I have decided to add a new section to my blog that talks solely about the history of aviation. I have grown to really enjoy and appreciate the history of airplanes over the last several years and this seemed like the most logical way to consistently bring what knowledge I have learned to others to enjoy. Every Thursday I will be writing some form of review of a different aircraft highlighting everything that I can think of from development, to service, and to todays usage. With that in mind, it took me a while to decide which plane to start with. I have had the great fortune to have photographed so many great aircraft, that many have become favorites of mine. As some of you might recognize this plane, I decided to start with one of the first planes that I photographed and was in fact the first aircraft I ever did an air to air shoot with. This is the North American AT-6 Texan.


This is the AT-6 Texan, redesignated the T-6 in 1962, one of the most used and collected warbirds that exist today. The T-6 was designed as an advanced trainer aircraft during WWII and was used at some point by almost every serviceman that went through the US Air Corp. After completing basic training on the biplane Boeing Stearman, pilots would go on to advance training where they would learn to fly mono wing planes such as the Vultee BT-13 Variant and AT-6 Texan. Afterward depending on the proven skill set and placement they would go onto either single engine training school or multi engine training, basically separating the class into fighter pilots or bomber pilots. The AT-6 played a pivotal role in training pilots being one of the first training aircraft they flew with metal surfaces, hydraulic flaps, retractable landing gear and .30mm machine guns mounted in the wings for aerial and ground gunnery practice.


The T-6 was such a popular aircraft that 34 countries signed contracts with North American for planes of their own. 15,495 T-6’s were built to supply the orders from the other countries as well as the US. Throughout it’s service the aircraft has been known under several designations: the USAAC and later the USAAF designated it the AT-6 until 1962, US Navy designated it the SNJ and the British Commonwealth air forces designated it the Harvard, which is its best known name outside the us.

Due to the T-6’s ease of maintenace, low cost and large production, it has become one of the most popular warbirds collected today. Unlike fighters or bombers which had a relatively short lived life expecantcy overseas, the T-6 lasted long past WWII and was used during Korea as a trainer for the US. It never saw front line service as a fighter for the USAAF but it was used by other countries up through the 1970’s as a fighter plane. With its Pratt & Whitney R-1340-AN-1 Wasp radial engine, 600 hp (450 kW), the plane was capable of speeds up to 208 mph. This later changed as the planes performance was enhanced for racing. The T6 gave pilots the ability to do rolls, Immelmanns, loops, spins, snaps and vertical rolls which was partly why it made for such a good trainer. This later allowed the plane to be very versatile in aerobatic roles at Airshows.

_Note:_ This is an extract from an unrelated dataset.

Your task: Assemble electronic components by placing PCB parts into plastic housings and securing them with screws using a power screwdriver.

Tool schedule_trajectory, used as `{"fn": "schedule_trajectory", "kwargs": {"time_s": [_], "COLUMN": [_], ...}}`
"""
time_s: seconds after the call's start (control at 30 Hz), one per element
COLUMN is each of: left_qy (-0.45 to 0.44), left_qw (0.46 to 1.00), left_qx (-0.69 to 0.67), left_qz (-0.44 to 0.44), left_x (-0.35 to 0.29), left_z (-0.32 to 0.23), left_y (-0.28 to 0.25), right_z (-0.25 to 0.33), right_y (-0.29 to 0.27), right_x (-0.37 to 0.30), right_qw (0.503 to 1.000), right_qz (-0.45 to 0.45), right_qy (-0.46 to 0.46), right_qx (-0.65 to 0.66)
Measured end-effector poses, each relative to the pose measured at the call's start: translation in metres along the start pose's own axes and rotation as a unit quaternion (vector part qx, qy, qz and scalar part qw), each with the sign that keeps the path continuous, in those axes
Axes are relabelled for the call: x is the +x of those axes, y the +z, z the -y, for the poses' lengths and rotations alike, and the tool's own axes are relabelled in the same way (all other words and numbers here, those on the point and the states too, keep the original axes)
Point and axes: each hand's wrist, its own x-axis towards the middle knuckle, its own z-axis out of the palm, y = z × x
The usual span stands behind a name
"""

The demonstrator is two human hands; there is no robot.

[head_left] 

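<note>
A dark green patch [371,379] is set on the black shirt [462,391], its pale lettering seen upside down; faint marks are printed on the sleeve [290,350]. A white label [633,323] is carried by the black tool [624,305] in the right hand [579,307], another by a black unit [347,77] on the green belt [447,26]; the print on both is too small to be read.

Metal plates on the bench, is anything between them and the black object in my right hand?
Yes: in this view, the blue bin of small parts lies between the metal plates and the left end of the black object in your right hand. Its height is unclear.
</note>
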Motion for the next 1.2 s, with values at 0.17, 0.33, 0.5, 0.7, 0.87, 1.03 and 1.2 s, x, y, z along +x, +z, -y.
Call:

Seen here is a row of T-6 trainers at EAA Airventure Oshkosh from 2011. Because they have such a low cost to fly they have become such a staple in airshows that it is actually hard to find an airshow that doesn’t have at least one T-6 around. Amongst the most famous group of Airshow performers is the famed CAF Tora! Tora! Tora! group which uses several replica Zero and Nakajima “Kate” Torpedeo bombers which are all modified T-6 Texans.


One of the great historical aspects of the T-6 is all the different paint jobs that the plane had from going to so many different countries and being used for so many different squadrons. This particular plane is based out of Honolulu and is owned by a nice man named Bruce Mays. His T-6 is painted in honor of the USS Saratoga. These are the aircraft markings of a plane that would be stationed on that carrier. Back in 2011 I had the great privilege of lying with Bruce and my Dad on an air to air mission with his T-6 over Pearl Harbor. Being such an iconic spot in WWII history, and with such few warbirds actually on the island, this was by far one of the most fun and satisfying air to air shoots that I have ever been on. The only slight challenge to the whole matter was having to fly in a Cessna 172 in the back seat shooting through the plexiglass windows. Nevertheless the images and story were all worth it. Not to mention his T-6 looked absolutely gorgeous in the morning light over Oahu.


While the T-6 makes a great photo subject, and in my opinion is one of the best warbirds to practice air to air photography with, it is also one of the best photo platforms to use. With a good range in speed, again low cost in fuel consumption, and high rate of availability, the T-6 is one of the most sought after photo platforms, especially those with the reversible rear seat allowing the photographer to shoot straight back.

In 1920 Ralph Pulitzer sponsored the Pulitzer Trophy Race to establish publicity for his newspaper and aviation. The races later moved to Cleveland where they become known as the Cleveland National Air Races, which lasted until 1949. The races were put on hold during WWII but resumed afterward. They initiated a special class after WWII just for the T-6 Texan. That class continued on to the Reno National Championship Air Races, which started in 1964 after the Cleveland races were shut down. Today the T-6 class at Reno is one of the largest classes of competitors, including fan favorites like #6 “Six Cat” owned by Nick Macy with six gold medal wins to his name and #43 “Midnight Miss III” owned by Dennis Buehn with five gold medal wins.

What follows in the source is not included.